### DIRECTIONS FOR THIS TASK
Print the listing again exactly, leaving nothing out.

### GIVEN DATA
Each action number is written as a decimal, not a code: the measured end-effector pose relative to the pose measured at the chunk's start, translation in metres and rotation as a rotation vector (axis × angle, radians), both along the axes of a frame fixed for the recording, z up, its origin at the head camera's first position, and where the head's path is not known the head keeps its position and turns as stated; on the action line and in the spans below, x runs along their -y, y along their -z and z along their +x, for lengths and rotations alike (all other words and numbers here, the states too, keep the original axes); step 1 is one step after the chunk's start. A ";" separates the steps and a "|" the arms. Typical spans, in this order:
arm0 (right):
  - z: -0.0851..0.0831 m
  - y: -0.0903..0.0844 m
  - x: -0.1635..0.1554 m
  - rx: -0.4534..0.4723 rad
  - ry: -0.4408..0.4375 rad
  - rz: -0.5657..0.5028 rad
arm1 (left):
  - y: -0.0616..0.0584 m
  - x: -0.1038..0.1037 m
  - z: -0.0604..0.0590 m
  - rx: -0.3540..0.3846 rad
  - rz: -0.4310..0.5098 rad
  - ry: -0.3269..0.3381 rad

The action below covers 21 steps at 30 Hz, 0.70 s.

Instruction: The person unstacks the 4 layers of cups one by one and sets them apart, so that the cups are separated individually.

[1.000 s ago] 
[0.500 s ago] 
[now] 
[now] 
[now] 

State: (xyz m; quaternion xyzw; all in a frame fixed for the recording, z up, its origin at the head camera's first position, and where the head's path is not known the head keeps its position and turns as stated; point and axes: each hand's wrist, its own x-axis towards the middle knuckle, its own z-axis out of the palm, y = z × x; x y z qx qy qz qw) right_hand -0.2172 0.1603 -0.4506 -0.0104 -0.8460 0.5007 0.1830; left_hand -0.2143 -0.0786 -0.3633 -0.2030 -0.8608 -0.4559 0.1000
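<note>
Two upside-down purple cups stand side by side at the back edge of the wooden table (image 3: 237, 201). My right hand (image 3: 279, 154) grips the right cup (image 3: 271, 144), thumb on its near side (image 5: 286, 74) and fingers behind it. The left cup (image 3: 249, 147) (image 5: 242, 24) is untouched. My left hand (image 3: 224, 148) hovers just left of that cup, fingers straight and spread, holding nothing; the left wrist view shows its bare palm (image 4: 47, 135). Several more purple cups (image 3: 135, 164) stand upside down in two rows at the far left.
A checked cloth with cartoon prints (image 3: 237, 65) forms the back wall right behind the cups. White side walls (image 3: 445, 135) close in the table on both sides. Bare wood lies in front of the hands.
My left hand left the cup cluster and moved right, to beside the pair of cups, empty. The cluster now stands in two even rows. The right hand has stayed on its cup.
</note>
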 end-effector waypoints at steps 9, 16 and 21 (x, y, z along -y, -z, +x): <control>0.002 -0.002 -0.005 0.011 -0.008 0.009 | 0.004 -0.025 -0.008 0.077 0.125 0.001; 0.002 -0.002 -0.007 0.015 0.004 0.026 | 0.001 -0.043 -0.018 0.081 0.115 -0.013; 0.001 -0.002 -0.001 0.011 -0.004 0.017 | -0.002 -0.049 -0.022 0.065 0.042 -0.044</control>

### YOUR SOLUTION
Each action number is written as a decimal, not a code: the measured end-effector pose relative to the pose measured at the chunk's start, translation in metres and rotation as a rotation vector (axis × angle, radians), both along the axes of a frame fixed for the recording, z up, its origin at the head camera's first position, and where the head's path is not known the head keeps its position and turns as stated; on the action line and in the spans below, x runs along their -y, y along their -z and z along their +x, for lengths and rotations alike (all other words and numbers here, the states too, keep the original axes); step 1 is one step after the chunk's start. A ";" separates the steps and a "|" the arms. Typical spans, in this order:
arm0 (right):
  - z: -0.0851..0.0831 m
  - y: -0.0903..0.0844 m
  - x: -0.1635..0.1554 m
  - rx: -0.4534..0.4723 rad
  - ry: -0.4408..0.4375 rad
  - rz: -0.5657..0.5028 rad
arm1 (left):
  - y: -0.0616..0.0584 m
  - x: -0.1038..0.1037 m
  - z: -0.0604..0.0590 m
  - rx: -0.3540..0.3846 rad
  - rz: -0.4310..0.5098 rad
  - ry: -0.3269..0.3381 rad

The action below covers 21 steps at 30 Hz, 0.70 s.

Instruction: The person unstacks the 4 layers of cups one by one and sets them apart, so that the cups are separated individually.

[1.000 s ago] 
[0.500 s ago] 
[now] 
[now] 
[now] 

State: (xyz m; quaternion xyzw; all in a frame fixed for the recording, z up, its origin at the head camera's first position, and where the head's path is not known the head keeps its position and turns as stated; point and axes: each hand's wrist, its own x-axis towards the middle knuckle, its own z-axis out of the palm, y = z × x; x y z qx qy qz qw) right_hand -0.2172 0.1603 -0.4506 -0.0104 -0.8460 0.5007 0.1830; left_hand -0.2143 -0.0786 -0.3633 -0.2030 -0.8608 -0.4559 0.1000
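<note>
Two upside-down purple cups stand side by side at the back edge of the wooden table (image 3: 237, 201). My right hand (image 3: 279, 154) grips the right cup (image 3: 271, 144), thumb on its near side (image 5: 286, 74) and fingers behind it. The left cup (image 3: 249, 147) (image 5: 242, 24) is untouched. My left hand (image 3: 224, 148) hovers just left of that cup, fingers straight and spread, holding nothing; the left wrist view shows its bare palm (image 4: 47, 135). Several more purple cups (image 3: 135, 164) stand upside down in two rows at the far left.
A checked cloth with cartoon prints (image 3: 237, 65) forms the back wall right behind the cups. White side walls (image 3: 445, 135) close in the table on both sides. Bare wood lies in front of the hands.
My left hand left the cup cluster and moved right, to beside the pair of cups, empty. The cluster now stands in two even rows. The right hand has stayed on its cup.
</note>
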 end-effector waypoints at steps 9, 16 and 21 (x, y, z along -y, -z, +x): <control>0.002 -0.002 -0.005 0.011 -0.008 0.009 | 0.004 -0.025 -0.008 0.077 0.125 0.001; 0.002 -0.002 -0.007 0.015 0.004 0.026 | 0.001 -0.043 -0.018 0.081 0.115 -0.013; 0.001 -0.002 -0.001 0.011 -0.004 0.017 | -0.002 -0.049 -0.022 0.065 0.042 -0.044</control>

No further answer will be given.